How much money are getting paid a day then? That’s a funny thing about the army isn’t it, it were always how you got paid, per day, weren’t it?
R- Well, when we got to India first it were five rupees a week we used to draw, that’s five times one and fourpence, six and eightpence? [33p.] We were poor, when you’re trained and you are a tradesman then, you get extra money, not much, but extra. I don’t know how much. I forget now but we made it do. You could get a tin of cigarettes, fifty cigarettes for a rupee, one and fourpence. [six and a half new pence]
How much were the brothels?
R- Oh, it were amazing! You could go in a brothel in Poona, and there were girls in there, the most beautiful girls you’ll ever see, I don’t care where you go. One rupee and no hurry, one and fourpence. That were before the Yanks arrived.
Oh, did they spoil…..
R- Oh, t’job went to pot straight away.

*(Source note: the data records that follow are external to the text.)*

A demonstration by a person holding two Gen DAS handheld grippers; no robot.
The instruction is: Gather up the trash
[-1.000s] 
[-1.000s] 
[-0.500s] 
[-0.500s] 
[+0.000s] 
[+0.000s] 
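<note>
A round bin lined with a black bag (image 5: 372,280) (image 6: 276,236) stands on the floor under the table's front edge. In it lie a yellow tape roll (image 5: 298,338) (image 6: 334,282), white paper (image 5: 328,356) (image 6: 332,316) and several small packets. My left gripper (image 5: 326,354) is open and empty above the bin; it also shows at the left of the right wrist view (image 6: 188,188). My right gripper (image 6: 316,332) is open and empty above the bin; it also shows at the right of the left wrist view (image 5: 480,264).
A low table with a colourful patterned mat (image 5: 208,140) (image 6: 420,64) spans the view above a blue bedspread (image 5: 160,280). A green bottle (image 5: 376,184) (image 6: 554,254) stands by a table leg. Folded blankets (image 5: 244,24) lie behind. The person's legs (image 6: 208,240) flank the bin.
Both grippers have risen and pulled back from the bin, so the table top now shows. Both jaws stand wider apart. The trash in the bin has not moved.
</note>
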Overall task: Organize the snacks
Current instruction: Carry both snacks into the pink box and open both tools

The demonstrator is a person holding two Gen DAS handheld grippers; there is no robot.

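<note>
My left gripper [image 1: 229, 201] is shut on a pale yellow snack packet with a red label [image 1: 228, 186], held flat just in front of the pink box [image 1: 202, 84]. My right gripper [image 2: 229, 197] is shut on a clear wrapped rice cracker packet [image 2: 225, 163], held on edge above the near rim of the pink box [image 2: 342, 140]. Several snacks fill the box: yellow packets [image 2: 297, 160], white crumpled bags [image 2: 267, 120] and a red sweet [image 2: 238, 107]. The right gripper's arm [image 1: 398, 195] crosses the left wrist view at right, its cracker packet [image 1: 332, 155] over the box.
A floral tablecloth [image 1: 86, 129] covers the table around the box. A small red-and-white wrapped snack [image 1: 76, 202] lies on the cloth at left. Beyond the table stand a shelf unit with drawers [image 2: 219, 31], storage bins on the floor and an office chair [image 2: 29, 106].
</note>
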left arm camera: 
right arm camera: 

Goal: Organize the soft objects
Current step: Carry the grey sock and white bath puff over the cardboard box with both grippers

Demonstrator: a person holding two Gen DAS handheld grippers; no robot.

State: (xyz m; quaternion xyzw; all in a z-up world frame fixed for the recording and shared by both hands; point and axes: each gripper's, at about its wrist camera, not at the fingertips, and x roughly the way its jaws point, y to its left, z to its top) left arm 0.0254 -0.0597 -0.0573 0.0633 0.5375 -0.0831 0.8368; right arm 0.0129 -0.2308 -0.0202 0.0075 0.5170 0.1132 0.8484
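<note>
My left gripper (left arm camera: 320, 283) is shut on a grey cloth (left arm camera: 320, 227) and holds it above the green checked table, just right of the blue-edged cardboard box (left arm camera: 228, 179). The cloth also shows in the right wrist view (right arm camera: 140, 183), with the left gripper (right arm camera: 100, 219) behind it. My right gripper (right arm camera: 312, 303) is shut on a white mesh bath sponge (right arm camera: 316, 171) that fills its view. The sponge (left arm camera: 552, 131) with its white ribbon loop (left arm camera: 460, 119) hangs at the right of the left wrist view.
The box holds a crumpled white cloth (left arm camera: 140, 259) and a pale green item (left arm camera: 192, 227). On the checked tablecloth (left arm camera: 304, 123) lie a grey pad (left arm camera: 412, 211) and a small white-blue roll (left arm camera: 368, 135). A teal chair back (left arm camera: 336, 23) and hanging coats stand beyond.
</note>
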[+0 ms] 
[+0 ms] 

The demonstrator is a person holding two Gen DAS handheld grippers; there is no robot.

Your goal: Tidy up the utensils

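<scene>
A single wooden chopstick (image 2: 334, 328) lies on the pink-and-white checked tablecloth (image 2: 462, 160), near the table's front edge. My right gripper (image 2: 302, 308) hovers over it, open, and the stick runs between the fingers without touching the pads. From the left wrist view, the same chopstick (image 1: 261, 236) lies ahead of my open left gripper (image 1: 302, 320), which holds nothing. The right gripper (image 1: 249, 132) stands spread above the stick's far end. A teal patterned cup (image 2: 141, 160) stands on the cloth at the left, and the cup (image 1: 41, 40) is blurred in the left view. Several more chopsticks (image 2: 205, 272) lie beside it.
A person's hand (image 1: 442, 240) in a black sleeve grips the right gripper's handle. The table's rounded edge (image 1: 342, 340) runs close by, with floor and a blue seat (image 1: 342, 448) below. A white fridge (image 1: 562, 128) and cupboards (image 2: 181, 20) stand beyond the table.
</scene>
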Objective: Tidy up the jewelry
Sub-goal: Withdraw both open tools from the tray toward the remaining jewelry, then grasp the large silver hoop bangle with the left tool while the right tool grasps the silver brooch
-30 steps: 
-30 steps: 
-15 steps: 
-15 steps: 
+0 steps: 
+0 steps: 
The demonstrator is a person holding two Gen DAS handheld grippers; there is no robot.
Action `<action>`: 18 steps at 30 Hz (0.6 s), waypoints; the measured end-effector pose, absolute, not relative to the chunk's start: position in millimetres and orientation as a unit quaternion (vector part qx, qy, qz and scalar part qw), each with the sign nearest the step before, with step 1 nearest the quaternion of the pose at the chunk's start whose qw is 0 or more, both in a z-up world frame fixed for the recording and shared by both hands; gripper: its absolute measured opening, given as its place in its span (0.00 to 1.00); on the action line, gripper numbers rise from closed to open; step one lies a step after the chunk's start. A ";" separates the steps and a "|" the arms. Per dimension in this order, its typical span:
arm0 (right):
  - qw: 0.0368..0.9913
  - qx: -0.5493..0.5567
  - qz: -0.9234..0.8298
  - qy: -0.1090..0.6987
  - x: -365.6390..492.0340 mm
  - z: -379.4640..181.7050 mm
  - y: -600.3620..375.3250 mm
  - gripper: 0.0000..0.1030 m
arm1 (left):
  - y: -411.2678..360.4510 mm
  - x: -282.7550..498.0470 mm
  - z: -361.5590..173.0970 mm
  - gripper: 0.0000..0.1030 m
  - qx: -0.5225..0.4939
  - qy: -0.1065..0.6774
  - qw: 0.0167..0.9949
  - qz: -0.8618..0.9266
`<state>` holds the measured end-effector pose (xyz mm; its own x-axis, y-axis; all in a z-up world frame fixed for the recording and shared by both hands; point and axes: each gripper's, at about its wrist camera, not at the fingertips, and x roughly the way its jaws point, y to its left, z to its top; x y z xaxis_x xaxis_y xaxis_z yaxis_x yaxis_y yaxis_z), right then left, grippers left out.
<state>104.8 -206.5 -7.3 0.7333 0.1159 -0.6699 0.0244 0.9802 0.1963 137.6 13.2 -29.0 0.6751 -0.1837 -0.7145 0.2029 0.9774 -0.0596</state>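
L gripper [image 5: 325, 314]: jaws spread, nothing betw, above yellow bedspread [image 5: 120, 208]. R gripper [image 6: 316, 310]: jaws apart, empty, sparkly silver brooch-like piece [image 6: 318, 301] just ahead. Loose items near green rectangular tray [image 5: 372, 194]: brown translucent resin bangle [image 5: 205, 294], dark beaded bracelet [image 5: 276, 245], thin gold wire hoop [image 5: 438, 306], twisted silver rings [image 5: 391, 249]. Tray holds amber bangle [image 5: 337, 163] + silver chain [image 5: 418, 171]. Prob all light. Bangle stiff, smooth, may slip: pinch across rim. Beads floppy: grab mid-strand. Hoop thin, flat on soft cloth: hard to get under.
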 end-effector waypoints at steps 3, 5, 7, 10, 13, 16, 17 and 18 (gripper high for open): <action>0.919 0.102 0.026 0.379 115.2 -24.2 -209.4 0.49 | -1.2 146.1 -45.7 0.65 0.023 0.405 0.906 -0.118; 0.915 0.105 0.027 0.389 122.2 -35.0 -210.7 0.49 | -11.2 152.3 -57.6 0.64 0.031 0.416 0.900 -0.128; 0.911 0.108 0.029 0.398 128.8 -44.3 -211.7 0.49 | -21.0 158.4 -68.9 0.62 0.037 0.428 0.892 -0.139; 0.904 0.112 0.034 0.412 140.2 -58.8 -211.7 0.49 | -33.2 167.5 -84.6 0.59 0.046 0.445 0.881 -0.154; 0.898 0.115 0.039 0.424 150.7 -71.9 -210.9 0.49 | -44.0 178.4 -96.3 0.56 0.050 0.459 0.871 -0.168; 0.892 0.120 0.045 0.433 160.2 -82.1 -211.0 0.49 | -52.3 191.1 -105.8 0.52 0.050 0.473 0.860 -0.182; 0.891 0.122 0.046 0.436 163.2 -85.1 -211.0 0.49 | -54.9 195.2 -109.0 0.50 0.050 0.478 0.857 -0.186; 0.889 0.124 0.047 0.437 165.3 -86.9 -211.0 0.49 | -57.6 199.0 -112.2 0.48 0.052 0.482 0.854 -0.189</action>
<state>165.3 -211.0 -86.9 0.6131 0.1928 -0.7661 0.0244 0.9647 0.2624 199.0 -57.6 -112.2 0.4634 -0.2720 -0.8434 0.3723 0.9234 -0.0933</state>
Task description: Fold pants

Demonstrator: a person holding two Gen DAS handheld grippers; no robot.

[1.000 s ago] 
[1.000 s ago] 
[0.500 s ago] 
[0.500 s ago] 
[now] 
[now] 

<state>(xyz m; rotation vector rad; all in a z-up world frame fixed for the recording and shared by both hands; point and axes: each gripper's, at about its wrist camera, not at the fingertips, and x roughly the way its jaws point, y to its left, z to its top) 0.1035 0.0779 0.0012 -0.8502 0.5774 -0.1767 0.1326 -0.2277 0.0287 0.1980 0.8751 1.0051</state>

But that’s what it were, one rupee, lovely girls.
Aye, it makes you wonder how long that had been the going rate. It were happen from the First World War, from the Indian Army anyway, between the wars.
R. Oh more than likely. But I saw the last regimental brothel. Somewhere near Poona it was. They put two old biddies in there, good enough for ordinary soldiers I suppose. I went to have a look, but it didn’t appeal to me.
When you say Regimental brothel, set up by the regiment?
R. That’s right, official, official.
Inspected by the MO then? [Medical Officer]
R. Oh yes. But you know, if you listen to these lectures. But still, they were all young virile men, healthy, what the hell can you do?
Oh, got to be some outlets.
R. Socially, we were outcasts, there weren’t a cat in hell’s chance of ever getting what you might call a decent woman. It were like sergeants and upwards.
Why were you an outcast do you think?
R.- I don’t know, it were always a mystery to me. I reckon meself to be as good as the next man. But it must have been a reputation earned by the old-fashioned soldier.
Are you talking about the European women who were out there?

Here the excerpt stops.